The morning after the election, I wrote on my Facebook page “Instead of a wall, I will build a bigger table.” I mean to build that table by which I mean to feed others, listen to others and act. Where to start? I could tell you one wonderful story with real facts:
About how I was planning to march in Washington, D.C. on Jan. 21 with high school and college friends who were coming great distances to support The Women’s March. I had transportation, a room and a plan.
But then my mother, an eighty-pound four-foot-ten-inches-tall package of high energy, who spent most of last year recovering from a fall on ice, then a broken leg, then four months of antibiotic resistant infections, called to say she wanted to march in New York.
The woman who almost died last September wanted a pussy hat.
And she wanted to make signs.
“Take the train in from Vermont. New York will be too crowded for parking. I’ll get the poster boards, if you bring your pens.”
“Can you believe what is going on in the world?” she continued. “Reproductive rights, equal pay, human rights, all the racism… I simply can NOT believe I have to march AGAIN!”
So we went to New York and I was proud to march with my eighty-seven-year old mother with over four hundred thousand human beings of many genders, colors, backgrounds and ages. We marched for the things that as a little girl I had naively thought would be resolved by now.
We marveled at the signs from the logical to the creative: “We won’t go back,” “Respect Existence or Expect Resistance,”  “Lord of the Lies,” “Warning: Predator in Chief,” “Immigrants: We get the Job Done,” “We are the granddaughters of the witches you wanted to burn,” “So bad, even introverts are here,” “Black Lives Matter,” “Marching for ALL Women,” “Make Compassion Great Again.”
Commentators have since criticized the marches (the largest peaceful march in history adding up the attendance of all the sister marches that took place around the globe) as not being inclusive, as being too white, as being too this and not enough that.
But like it or not, it was a beautiful big broad peaceful statement marking yet another beginning.
It needs to be built upon
Since then, a move to repeal the Affordable Care Act with no replacement plan in sight, the removal of women’s healthcare rights, arrests of journalists, more harassment of the press, shock events like the immigration ban, the commencement of Trump firings, and a tiny circle of white racist men running a presidency that has zero interest in checks and balances. We have had letter writing campaigns, the commencement of lawsuits, phone campaigns, the formation of indivisible groups, arrests, marches, riots and protests across the country from tiny village squares to international airports.
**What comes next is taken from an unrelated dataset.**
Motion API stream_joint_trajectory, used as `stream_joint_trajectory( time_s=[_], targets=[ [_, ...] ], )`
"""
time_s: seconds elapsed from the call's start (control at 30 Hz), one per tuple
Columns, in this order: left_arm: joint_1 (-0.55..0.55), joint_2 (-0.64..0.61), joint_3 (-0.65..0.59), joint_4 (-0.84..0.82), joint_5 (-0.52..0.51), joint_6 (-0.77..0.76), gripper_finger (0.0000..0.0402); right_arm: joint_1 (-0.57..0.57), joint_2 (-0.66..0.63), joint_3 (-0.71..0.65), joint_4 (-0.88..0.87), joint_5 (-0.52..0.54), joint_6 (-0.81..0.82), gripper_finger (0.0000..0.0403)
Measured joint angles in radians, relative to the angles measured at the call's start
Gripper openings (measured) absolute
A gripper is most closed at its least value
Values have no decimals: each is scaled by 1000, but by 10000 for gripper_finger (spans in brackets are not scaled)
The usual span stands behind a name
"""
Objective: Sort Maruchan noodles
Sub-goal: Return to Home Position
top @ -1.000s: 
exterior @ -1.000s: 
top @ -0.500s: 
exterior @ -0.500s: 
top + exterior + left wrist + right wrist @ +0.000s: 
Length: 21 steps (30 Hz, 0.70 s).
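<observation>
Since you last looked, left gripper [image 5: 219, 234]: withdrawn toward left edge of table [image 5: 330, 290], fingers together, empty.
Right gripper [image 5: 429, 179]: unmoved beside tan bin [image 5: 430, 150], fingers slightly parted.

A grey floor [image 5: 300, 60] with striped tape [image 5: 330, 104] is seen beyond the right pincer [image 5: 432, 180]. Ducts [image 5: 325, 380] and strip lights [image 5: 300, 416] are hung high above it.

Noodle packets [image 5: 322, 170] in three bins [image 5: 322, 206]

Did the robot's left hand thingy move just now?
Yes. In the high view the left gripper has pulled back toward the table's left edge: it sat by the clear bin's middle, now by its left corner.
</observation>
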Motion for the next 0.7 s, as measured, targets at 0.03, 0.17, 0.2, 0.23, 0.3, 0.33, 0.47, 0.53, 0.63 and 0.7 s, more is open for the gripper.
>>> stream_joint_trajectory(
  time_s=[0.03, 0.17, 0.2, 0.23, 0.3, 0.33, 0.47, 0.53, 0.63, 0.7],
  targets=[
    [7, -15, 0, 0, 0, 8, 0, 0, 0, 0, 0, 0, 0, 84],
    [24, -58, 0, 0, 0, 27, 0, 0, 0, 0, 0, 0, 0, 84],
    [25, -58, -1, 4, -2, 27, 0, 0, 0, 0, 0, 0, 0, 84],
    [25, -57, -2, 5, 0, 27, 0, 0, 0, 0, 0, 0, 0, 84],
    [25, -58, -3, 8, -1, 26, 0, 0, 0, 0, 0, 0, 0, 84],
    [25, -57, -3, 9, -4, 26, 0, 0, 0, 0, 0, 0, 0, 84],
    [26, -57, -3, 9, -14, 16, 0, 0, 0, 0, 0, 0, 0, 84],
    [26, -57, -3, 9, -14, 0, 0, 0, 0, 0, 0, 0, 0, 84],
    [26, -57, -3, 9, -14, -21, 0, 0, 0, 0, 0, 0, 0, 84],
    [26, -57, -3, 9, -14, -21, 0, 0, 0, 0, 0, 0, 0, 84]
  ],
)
I want to do it all, though there are not enough hours in the day. But mostly I want to build that table for anyone and everyone to sit at. I want to know what you are thinking and feeling. I want to connect. In person. Make empathy great again.
This is our time.
Fear and hate?
Chaos or community?
Let’s help each other with now.
Kate Gridley is an artist residing in Middlebury. She is currently working on a new series of paintings, “An Iconography of Memory.”